▶ [Exercise prompt]: Skip all pictures. Set down only the lines starting at the line containing "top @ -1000" and running to the end of the listing.

▶ [Data for this exercise]:

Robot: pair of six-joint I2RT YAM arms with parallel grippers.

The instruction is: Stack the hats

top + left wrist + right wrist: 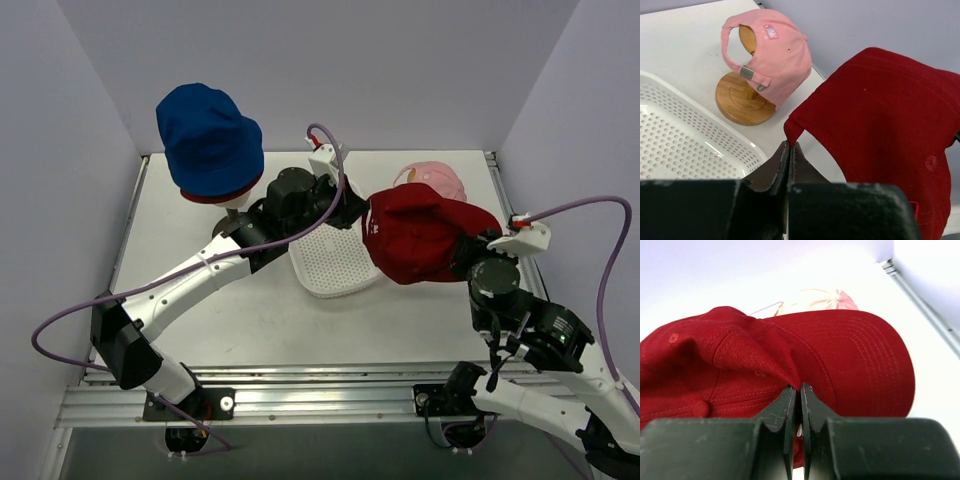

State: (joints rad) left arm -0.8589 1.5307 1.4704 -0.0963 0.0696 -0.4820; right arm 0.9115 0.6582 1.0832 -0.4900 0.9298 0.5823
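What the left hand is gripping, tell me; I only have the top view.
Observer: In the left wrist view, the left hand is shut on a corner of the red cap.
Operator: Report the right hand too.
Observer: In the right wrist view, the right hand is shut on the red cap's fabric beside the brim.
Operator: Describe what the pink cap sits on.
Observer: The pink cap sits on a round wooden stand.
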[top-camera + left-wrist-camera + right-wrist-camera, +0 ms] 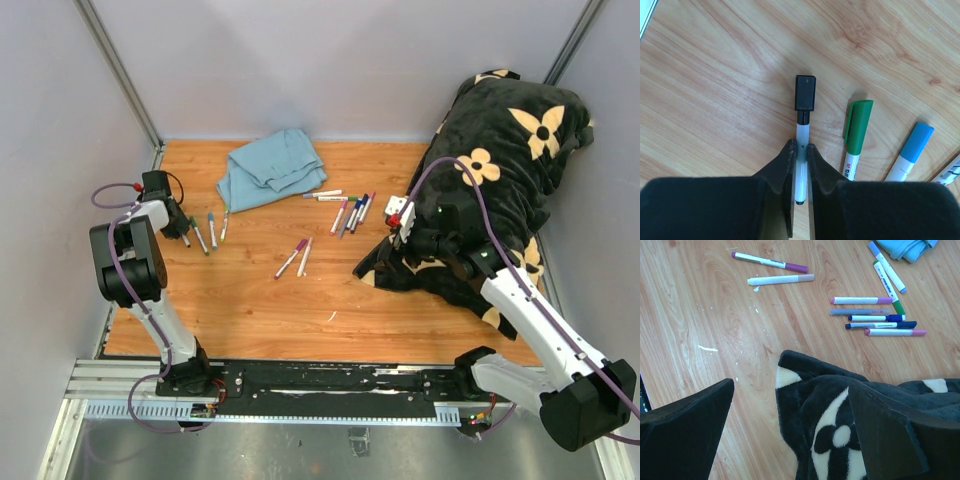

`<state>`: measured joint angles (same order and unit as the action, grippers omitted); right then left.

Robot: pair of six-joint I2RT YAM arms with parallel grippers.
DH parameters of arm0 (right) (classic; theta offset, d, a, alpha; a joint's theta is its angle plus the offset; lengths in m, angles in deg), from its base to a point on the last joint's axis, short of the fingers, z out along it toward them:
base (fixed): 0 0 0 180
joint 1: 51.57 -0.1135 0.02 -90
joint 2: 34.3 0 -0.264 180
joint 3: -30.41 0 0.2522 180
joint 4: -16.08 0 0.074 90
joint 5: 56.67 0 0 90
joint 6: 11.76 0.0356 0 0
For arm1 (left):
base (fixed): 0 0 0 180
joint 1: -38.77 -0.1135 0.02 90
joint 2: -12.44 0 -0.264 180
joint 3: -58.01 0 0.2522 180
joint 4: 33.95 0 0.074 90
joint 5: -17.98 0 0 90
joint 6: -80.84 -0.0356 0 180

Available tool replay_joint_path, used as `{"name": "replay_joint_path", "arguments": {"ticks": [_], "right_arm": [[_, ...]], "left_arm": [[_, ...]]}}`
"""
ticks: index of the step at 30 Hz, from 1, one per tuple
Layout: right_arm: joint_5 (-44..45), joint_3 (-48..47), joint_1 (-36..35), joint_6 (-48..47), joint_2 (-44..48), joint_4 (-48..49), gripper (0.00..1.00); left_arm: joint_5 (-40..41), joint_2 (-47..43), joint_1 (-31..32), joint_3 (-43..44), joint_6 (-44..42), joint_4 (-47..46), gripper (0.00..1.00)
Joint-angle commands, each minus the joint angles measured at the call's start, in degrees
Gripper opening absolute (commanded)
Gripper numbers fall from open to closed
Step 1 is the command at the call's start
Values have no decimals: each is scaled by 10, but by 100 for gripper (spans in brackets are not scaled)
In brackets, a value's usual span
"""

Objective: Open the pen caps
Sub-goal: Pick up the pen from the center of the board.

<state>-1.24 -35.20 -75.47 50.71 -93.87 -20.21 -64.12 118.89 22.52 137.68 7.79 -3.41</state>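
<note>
Pinching a white marker barrel (802,132) tight, the left jaws sit at the desk's (715,75) 9 o'clock edge, its black cap (805,92) on and pointing to 12, with a green cap (858,125) and blue cap (917,142) just beside at 3. The right jaws gape wide, holding nothing, over a flowered blanket (830,410) at 3 o'clock. More pen caps (885,300) lie mid-desk, a blue cloth (270,165) toward 12, grey walls around.
</note>
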Motion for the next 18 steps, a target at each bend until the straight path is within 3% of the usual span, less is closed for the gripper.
{"name": "replay_joint_path", "arguments": {"ticks": [1, 9, 18], "right_arm": [[-21, 7, -11, 0, 0, 5, 98], [-44, 4, -18, 14, -3, 6, 98], [-98, 2, -19, 46, 8, 7, 98]], "left_arm": [[7, -6, 2, 1, -6, 34, 0], [-15, -69, 2, -27, 10, 13, 0], [-82, -194, 3, -124, 75, -40, 0]]}}
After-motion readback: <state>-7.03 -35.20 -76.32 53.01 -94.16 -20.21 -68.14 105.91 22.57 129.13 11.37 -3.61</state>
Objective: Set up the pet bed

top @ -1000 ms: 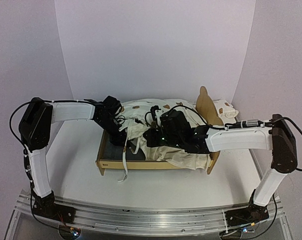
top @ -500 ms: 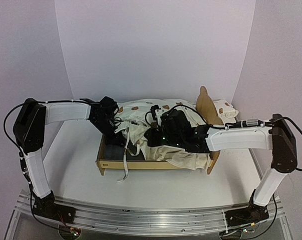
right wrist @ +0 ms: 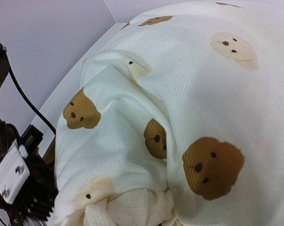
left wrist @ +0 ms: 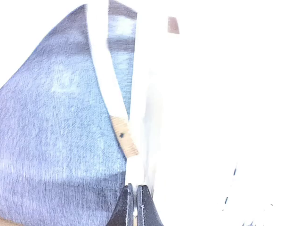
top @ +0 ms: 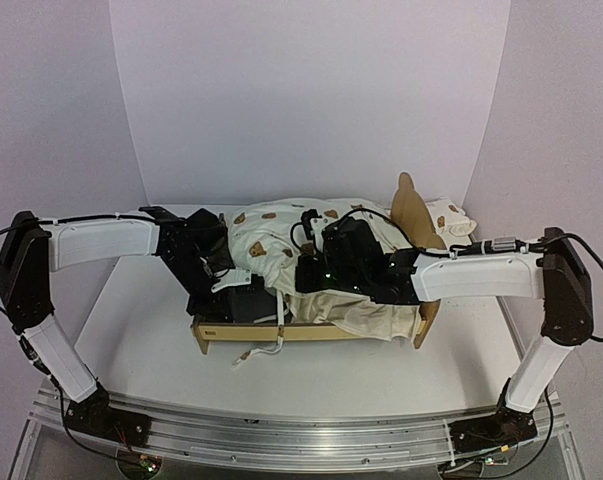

▶ [Your response]:
top @ -1000 ms: 
top @ -500 ms: 
right wrist @ +0 ms: 
left wrist @ +0 ms: 
top @ +0 ms: 

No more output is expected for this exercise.